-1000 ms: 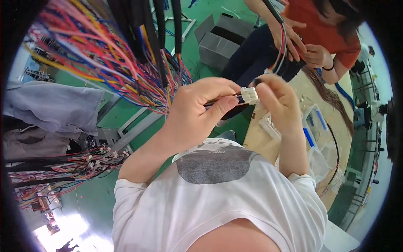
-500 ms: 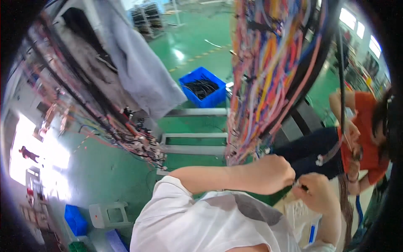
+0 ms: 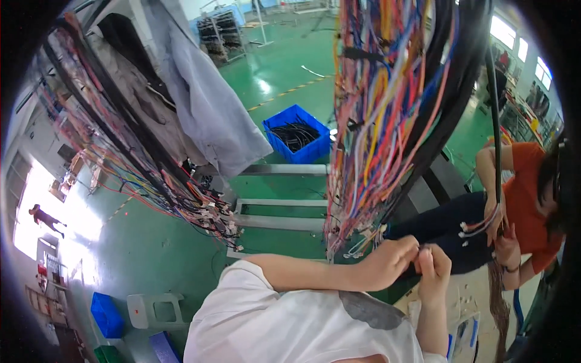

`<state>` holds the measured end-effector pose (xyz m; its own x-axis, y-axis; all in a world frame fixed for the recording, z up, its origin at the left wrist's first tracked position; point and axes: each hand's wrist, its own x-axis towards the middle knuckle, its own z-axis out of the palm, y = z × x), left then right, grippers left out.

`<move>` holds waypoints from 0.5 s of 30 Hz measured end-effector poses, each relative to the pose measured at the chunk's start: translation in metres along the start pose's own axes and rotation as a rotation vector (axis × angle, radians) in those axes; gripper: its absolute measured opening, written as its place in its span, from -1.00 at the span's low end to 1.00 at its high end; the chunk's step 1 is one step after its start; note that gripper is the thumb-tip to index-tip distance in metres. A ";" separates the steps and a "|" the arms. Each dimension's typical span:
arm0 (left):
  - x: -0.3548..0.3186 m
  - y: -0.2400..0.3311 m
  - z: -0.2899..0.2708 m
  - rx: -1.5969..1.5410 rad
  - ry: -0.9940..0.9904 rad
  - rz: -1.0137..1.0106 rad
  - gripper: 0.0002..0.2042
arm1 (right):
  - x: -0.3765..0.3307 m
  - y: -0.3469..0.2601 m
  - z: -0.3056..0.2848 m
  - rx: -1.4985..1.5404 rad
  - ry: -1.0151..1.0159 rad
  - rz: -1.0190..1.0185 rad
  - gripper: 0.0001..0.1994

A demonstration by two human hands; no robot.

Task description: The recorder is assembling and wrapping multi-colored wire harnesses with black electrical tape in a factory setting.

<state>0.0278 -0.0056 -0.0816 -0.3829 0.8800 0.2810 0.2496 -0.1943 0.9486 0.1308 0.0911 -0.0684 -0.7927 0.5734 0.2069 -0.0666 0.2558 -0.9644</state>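
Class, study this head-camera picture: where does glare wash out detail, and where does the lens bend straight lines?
Head view: glare bleaches the doorway patch of green floor at far left and the windows at upper right; the grey frame rails curve from fisheye distortion; black vignette rings the picture; left hand and right hand stay reasonably sharp.

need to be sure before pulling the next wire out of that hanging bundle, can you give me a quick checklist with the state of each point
1. Both hands in view: ok. The left hand and the right hand meet at chest height.
2. Small part pinched between the fingertips: cannot tell, it is too small and covered by fingers.
3. Hanging bundle of coloured wires within reach: ok, its lower ends dangle just above the left hand.
4. Loose ends free of tangles: cannot tell.
5. Co-worker in the orange shirt clear of the hands: ok, that person handles a separate black cable to the right.
6. Blue bin out of the way: ok, it sits on the floor behind the bundle.
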 end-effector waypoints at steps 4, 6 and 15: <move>0.008 0.025 -0.005 -0.039 0.150 0.074 -0.78 | 0.002 -0.016 0.010 0.079 0.170 -0.017 -0.80; 0.015 0.022 -0.012 0.090 0.130 0.252 -0.69 | 0.003 -0.016 0.010 0.075 0.211 -0.073 -0.80; 0.004 0.008 0.021 -0.158 0.061 0.278 -0.63 | 0.001 -0.009 0.010 0.310 0.319 -0.127 -0.76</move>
<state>0.0468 0.0059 -0.0757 -0.3735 0.7572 0.5358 0.2129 -0.4922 0.8440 0.1247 0.0811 -0.0616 -0.5440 0.7755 0.3204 -0.3681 0.1226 -0.9217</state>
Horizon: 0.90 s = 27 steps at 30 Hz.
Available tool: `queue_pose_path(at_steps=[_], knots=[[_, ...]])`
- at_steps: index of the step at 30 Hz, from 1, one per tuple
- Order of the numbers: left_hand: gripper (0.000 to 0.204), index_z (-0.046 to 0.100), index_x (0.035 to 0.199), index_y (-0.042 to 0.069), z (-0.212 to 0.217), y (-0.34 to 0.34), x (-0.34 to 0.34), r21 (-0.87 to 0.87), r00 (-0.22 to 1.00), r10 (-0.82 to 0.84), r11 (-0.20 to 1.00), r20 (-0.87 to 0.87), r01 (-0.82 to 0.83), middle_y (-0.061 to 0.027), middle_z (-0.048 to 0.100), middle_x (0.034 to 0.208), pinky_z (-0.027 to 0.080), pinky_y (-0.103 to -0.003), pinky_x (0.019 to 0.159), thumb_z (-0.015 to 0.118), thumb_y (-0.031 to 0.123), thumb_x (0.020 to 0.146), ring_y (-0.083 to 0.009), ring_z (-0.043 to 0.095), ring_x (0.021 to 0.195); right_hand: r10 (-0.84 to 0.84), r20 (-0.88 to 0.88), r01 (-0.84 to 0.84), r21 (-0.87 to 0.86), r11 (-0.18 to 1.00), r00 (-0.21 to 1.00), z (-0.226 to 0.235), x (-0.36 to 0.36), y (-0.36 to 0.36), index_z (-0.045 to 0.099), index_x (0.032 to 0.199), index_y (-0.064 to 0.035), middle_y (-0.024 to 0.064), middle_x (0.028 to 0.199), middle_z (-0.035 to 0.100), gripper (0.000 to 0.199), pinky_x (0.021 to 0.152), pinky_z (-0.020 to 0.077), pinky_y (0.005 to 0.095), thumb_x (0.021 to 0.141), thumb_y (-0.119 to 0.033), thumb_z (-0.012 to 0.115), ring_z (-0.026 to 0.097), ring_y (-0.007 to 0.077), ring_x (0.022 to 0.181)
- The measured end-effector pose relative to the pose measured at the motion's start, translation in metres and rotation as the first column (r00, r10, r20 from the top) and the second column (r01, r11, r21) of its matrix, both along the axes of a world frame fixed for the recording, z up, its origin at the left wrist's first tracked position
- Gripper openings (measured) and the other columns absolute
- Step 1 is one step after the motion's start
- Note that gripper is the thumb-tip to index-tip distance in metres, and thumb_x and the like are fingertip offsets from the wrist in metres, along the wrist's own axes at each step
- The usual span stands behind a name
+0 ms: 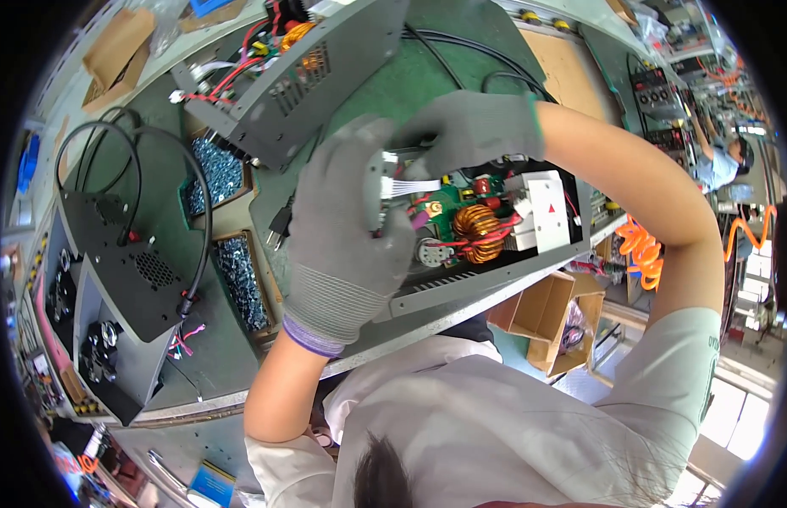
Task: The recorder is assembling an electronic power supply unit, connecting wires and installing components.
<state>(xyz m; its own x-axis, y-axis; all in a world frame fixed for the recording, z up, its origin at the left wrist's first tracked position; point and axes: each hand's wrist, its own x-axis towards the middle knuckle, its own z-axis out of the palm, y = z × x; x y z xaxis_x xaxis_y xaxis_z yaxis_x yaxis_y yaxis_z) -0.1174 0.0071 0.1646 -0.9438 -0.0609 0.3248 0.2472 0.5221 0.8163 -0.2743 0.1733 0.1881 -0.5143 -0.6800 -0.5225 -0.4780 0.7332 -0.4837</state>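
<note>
A black metal case (486, 279) lies in front of me, its inside showing. Within it are a green circuit board (442, 203), a copper-wound toroid coil (478, 231) and a pale metal heat sink block (541, 212). My left hand (338, 212), in a grey glove, closes around a small board (386, 190) at the case's left end. From that board a white ribbon cable (414, 187) runs to the green board. My right hand (478, 127), also gloved, reaches over the case's far side, fingers bent toward the small board. Its fingertips are blurred, and what they grip is hidden.
Another opened case (325, 85) with wiring stands tilted beyond my hands. At left are a black case with a fan (122, 254) and a looped black cable (203, 195). Two trays of screws (215, 173) sit between. A cardboard box (550, 322) stands below the table edge (444, 309).
</note>
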Motion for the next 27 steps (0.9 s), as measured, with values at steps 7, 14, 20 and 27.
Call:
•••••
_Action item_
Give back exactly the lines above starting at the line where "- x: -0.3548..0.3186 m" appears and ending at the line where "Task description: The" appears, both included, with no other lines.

_Output_
  - x: -0.3548..0.3186 m
  - y: -0.2400..0.3311 m
  - z: -0.2899..0.2708 m
  - rx: -1.5969..1.5410 rad
  - ry: -0.9940..0.9904 rad
  - rz: -1.0137..1.0106 rad
  - gripper: 0.0002..0.2042
arm1 (right):
  - x: -0.3765..0.3307 m
  - y: -0.3469..0.2601 m
  - z: -0.3056..0.2848 m
  - rx: -1.4985..1.5404 rad
  - ry: -1.0151..1.0159 rad
  - rz: -1.0190..1.0185 rad
  - gripper: 0.0001..0.1994

A demonstration by two human hands; no robot.

Task description: The recorder is assembling and wrapping multi-colored wire harnesses with black electrical tape in a factory setting.

None of the exercise remains to be done.